Where better to retreat after a day hauling in tyee than the Clubhouse, with its grand fireplaces, fully stocked bars, billiard tables, cognac-coloured leather furniture and stately dining room. And let’s not forget the hot tubs and fire pits on its ocean-front expansive decks— perfect places for a post-fishing scotch while whales ease gracefully by and dozens of bald eagles soar overhead. It’s little surprise the concept of fishing-meets-luxury caught the business world hook, line and sinker.

Which isn’t to say that the WCFC has been immune to the ebbs and flows of corporate tides.

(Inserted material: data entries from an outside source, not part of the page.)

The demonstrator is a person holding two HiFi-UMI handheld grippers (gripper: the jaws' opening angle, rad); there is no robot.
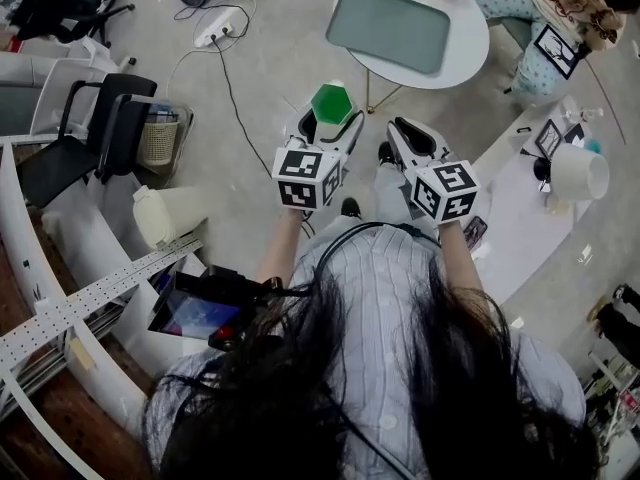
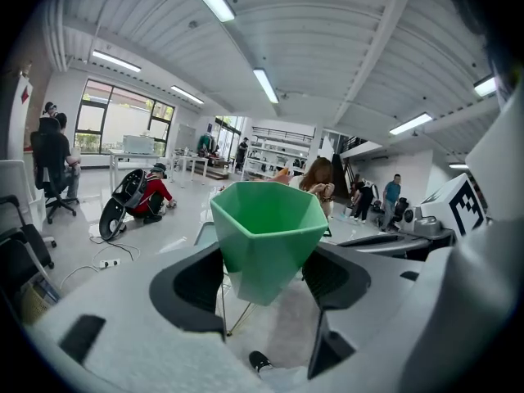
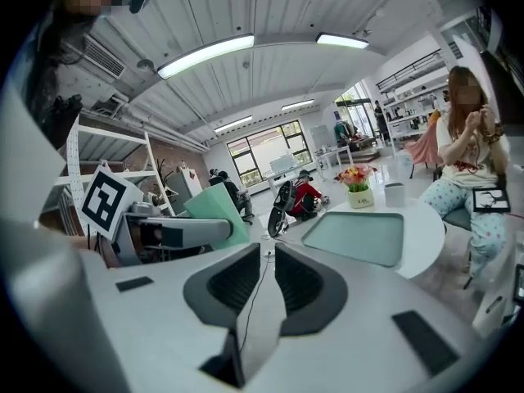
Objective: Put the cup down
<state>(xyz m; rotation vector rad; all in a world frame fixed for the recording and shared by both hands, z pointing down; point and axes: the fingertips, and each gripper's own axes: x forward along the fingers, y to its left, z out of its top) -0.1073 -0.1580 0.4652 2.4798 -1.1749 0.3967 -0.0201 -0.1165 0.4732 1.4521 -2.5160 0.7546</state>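
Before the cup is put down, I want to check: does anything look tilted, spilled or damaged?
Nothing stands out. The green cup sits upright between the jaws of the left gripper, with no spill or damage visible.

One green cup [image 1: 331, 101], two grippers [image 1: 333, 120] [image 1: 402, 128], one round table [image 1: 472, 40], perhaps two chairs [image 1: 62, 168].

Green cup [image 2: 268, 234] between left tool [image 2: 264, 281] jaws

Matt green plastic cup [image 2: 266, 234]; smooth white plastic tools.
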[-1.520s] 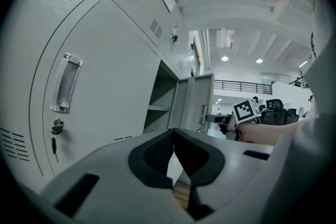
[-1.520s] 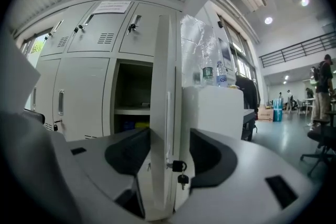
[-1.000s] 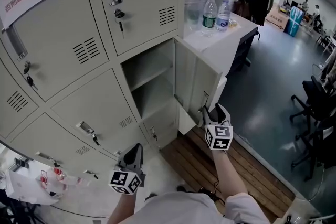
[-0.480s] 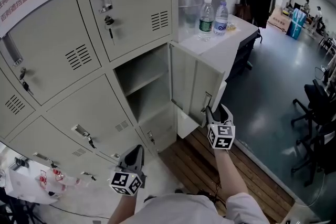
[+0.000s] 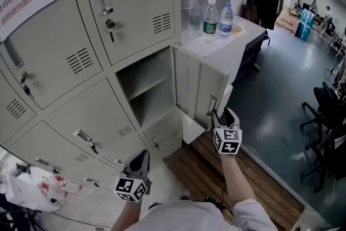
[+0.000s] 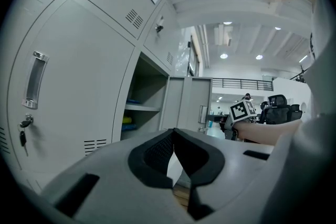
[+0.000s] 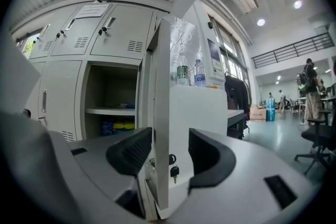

Yet when times got tough, instead of adding more beds, Grange and Legge decided to up the ante—and the price tag—on the experience, adding better boats (three new 27-foot Whalers now bring their fleet to 20), fine dining, a stunning private dining room and higher levels of service and non-fishing experiences such as a visit to an ancient Haida village.

Celebrity chef David Hawksworth has also become something of a mainstay at the Clubhouse, co-hosting culinary adventures that include cooking classes, wine tastings and, of course, multi-course meals prepared by the man himself.

Corporate clientele—if the Clubhouse’s myriad advanced bookings are a reliable indication—are eating up the changes. And a new group of guests that includes couples and families—and even the entire Vancouver Canucks hockey team— suggests they aren’t the only ones.